** Opening ENTRIES SHOWN block **
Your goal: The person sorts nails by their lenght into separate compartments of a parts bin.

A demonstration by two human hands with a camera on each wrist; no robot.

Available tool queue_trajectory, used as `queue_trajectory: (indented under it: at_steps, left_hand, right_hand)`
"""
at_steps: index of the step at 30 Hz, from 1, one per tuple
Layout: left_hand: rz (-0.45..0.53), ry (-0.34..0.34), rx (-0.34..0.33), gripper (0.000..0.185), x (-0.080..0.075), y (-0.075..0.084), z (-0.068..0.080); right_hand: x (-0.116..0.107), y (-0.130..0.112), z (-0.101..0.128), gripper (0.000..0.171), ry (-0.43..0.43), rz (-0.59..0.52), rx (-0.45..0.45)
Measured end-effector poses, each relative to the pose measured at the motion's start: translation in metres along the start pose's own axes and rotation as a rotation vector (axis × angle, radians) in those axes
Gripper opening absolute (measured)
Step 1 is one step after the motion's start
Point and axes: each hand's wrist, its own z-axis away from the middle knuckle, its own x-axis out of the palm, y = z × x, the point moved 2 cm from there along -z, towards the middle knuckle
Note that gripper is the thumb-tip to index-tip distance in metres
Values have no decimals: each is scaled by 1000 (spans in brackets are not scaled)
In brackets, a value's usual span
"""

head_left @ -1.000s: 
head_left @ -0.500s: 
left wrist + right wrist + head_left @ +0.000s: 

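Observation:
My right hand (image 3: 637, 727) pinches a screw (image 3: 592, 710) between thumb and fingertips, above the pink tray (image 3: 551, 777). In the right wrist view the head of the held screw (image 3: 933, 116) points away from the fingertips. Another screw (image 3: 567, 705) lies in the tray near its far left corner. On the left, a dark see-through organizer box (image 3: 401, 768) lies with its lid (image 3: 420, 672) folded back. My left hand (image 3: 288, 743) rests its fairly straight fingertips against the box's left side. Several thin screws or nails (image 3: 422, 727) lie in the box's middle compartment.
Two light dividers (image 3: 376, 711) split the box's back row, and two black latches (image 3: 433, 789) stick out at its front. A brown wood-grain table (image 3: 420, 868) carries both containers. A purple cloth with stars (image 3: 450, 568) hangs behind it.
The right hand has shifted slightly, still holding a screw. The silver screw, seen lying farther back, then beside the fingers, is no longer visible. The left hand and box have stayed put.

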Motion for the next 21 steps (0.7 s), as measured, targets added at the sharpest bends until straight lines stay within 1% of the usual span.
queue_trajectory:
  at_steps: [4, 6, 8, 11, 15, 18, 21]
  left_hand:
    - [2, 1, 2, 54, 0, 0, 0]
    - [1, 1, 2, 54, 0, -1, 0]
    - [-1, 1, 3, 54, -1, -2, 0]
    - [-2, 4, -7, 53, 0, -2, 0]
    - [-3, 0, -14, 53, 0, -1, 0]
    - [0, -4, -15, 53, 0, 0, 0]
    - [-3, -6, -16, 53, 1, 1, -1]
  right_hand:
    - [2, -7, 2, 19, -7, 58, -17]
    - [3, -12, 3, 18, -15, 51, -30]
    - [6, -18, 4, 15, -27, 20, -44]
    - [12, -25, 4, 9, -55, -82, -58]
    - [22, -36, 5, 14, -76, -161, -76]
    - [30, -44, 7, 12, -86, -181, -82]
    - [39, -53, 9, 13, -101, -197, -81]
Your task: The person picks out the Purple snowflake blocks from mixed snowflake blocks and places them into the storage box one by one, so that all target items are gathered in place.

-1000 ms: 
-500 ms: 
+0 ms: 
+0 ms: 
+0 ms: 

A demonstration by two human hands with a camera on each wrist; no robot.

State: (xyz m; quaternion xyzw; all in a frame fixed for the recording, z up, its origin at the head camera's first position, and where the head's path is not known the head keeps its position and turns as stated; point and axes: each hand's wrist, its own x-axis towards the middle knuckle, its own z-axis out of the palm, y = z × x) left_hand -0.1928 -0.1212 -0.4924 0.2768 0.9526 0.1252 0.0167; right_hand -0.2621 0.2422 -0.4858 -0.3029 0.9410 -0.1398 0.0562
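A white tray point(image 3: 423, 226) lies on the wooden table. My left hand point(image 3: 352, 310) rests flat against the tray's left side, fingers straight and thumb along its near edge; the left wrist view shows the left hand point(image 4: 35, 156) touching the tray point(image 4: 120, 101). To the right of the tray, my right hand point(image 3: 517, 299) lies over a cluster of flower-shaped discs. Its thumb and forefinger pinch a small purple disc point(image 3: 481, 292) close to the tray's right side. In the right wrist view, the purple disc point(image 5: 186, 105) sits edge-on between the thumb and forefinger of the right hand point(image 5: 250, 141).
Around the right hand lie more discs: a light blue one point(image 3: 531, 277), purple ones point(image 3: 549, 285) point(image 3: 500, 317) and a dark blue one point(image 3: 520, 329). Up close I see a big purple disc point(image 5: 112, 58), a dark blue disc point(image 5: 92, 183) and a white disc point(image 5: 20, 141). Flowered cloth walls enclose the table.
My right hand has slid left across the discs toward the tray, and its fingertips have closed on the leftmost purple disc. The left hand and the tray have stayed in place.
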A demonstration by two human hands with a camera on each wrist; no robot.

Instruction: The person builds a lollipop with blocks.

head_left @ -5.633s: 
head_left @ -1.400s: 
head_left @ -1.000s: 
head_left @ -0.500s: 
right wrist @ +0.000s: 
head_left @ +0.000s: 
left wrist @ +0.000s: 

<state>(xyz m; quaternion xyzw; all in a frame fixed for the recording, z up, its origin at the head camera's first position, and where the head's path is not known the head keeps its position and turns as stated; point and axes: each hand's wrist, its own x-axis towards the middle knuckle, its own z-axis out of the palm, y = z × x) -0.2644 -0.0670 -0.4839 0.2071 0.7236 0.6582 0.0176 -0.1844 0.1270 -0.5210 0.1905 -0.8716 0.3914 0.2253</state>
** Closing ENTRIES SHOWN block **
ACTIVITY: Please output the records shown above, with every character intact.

ANSWER BOX:
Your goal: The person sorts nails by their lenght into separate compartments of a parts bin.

A demonstration by two human hands with a camera on each wrist; no robot.

Available tool queue_trajectory, used as `queue_trajectory: (indented under it: at_steps, left_hand, right_hand)`
"""
at_steps: index of the step at 30 Hz, from 1, one per tuple
Layout: left_hand: rz (-0.45..0.53), ry (-0.34..0.34), rx (-0.34..0.33), gripper (0.000..0.185), x (-0.080..0.075), y (-0.075..0.084), z (-0.068..0.080); right_hand: x (-0.116..0.107), y (-0.130..0.112), z (-0.101..0.128), gripper (0.000..0.171), ry (-0.43..0.43), rz (-0.59..0.52), rx (-0.45..0.45)
Measured end-effector poses, each relative to the pose measured at the motion's start: translation in metres along the start pose's own axes and rotation as a rotation vector (axis × angle, radians) in those axes
Gripper opening absolute (measured)
Step 1 is one step after the motion's start
Point and axes: each hand's wrist, its own z-axis away from the middle knuckle, its own x-axis out of the palm, y = z × x, the point moved 2 cm from there along -z, towards the middle knuckle
Note that gripper is the thumb-tip to index-tip distance in metres
Values have no decimals: each is scaled by 1000 (spans in brackets are not scaled)
In brackets, a value's usual span
"""

head_left @ -1.000s: 
head_left @ -0.500s: 
left wrist + right wrist + head_left @ +0.000s: 

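Observation:
My right hand (image 3: 637, 727) pinches a screw (image 3: 592, 710) between thumb and fingertips, above the pink tray (image 3: 551, 777). In the right wrist view the head of the held screw (image 3: 933, 116) points away from the fingertips. Another screw (image 3: 567, 705) lies in the tray near its far left corner. On the left, a dark see-through organizer box (image 3: 401, 768) lies with its lid (image 3: 420, 672) folded back. My left hand (image 3: 288, 743) rests its fairly straight fingertips against the box's left side. Several thin screws or nails (image 3: 422, 727) lie in the box's middle compartment.
Two light dividers (image 3: 376, 711) split the box's back row, and two black latches (image 3: 433, 789) stick out at its front. A brown wood-grain table (image 3: 420, 868) carries both containers. A purple cloth with stars (image 3: 450, 568) hangs behind it.
The right hand has shifted slightly, still holding a screw. The silver screw, seen lying farther back, then beside the fingers, is no longer visible. The left hand and box have stayed put.
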
Motion for the next 21 steps (0.7 s), as measured, targets added at the sharpest bends until straight lines stay within 1% of the usual span.
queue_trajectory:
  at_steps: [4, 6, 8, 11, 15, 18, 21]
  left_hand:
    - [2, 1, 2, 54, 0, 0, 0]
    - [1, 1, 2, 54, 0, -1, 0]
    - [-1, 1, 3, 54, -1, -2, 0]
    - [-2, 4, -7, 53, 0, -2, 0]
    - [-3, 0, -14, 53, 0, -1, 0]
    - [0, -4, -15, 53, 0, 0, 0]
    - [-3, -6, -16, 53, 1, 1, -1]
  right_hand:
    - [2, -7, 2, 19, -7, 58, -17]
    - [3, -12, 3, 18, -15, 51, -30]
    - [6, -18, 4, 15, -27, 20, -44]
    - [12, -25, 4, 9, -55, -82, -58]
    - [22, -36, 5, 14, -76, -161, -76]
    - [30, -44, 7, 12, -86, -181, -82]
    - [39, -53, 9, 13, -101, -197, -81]
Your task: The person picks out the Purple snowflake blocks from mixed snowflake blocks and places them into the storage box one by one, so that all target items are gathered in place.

-1000 ms: 
-500 ms: 
+0 ms: 
+0 ms: 
+0 ms: 

A demonstration by two human hands with a camera on each wrist; no robot.

State: (xyz m; quaternion xyzw; all in a frame fixed for the recording, z up, its origin at the head camera's first position, and where the head's path is not known the head keeps its position and turns as stated; point and axes: each hand's wrist, its own x-axis towards the middle knuckle, its own z-axis out of the palm, y = z × x) left_hand -0.1928 -0.1212 -0.4924 0.2768 0.9526 0.1252 0.0167; right_hand -0.2621 0.2422 -0.4858 -0.3029 0.9410 -0.1398 0.0562
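A white tray point(image 3: 423, 226) lies on the wooden table. My left hand point(image 3: 352, 310) rests flat against the tray's left side, fingers straight and thumb along its near edge; the left wrist view shows the left hand point(image 4: 35, 156) touching the tray point(image 4: 120, 101). To the right of the tray, my right hand point(image 3: 517, 299) lies over a cluster of flower-shaped discs. Its thumb and forefinger pinch a small purple disc point(image 3: 481, 292) close to the tray's right side. In the right wrist view, the purple disc point(image 5: 186, 105) sits edge-on between the thumb and forefinger of the right hand point(image 5: 250, 141).
Around the right hand lie more discs: a light blue one point(image 3: 531, 277), purple ones point(image 3: 549, 285) point(image 3: 500, 317) and a dark blue one point(image 3: 520, 329). Up close I see a big purple disc point(image 5: 112, 58), a dark blue disc point(image 5: 92, 183) and a white disc point(image 5: 20, 141). Flowered cloth walls enclose the table.
My right hand has slid left across the discs toward the tray, and its fingertips have closed on the leftmost purple disc. The left hand and the tray have stayed in place.
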A demonstration by two human hands with a camera on each wrist; no robot.

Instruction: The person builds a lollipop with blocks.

head_left @ -5.633s: 
head_left @ -1.400s: 
head_left @ -1.000s: 
head_left @ -0.500s: 
right wrist @ +0.000s: 
head_left @ +0.000s: 
left wrist @ +0.000s: 

<state>(xyz m; quaternion xyzw; all in a frame fixed for the recording, z up, its origin at the head camera's first position, and where the head's path is not known the head keeps its position and turns as stated; point and axes: each hand's wrist, its own x-axis towards the middle knuckle, its own z-axis out of the palm, y = z × x) -0.2644 -0.0670 -0.4839 0.2071 0.7236 0.6582 0.0176 -0.1844 0.1270 -0.5210 0.1905 -0.8716 0.3914 0.2253</state>

The output is complete as it stands.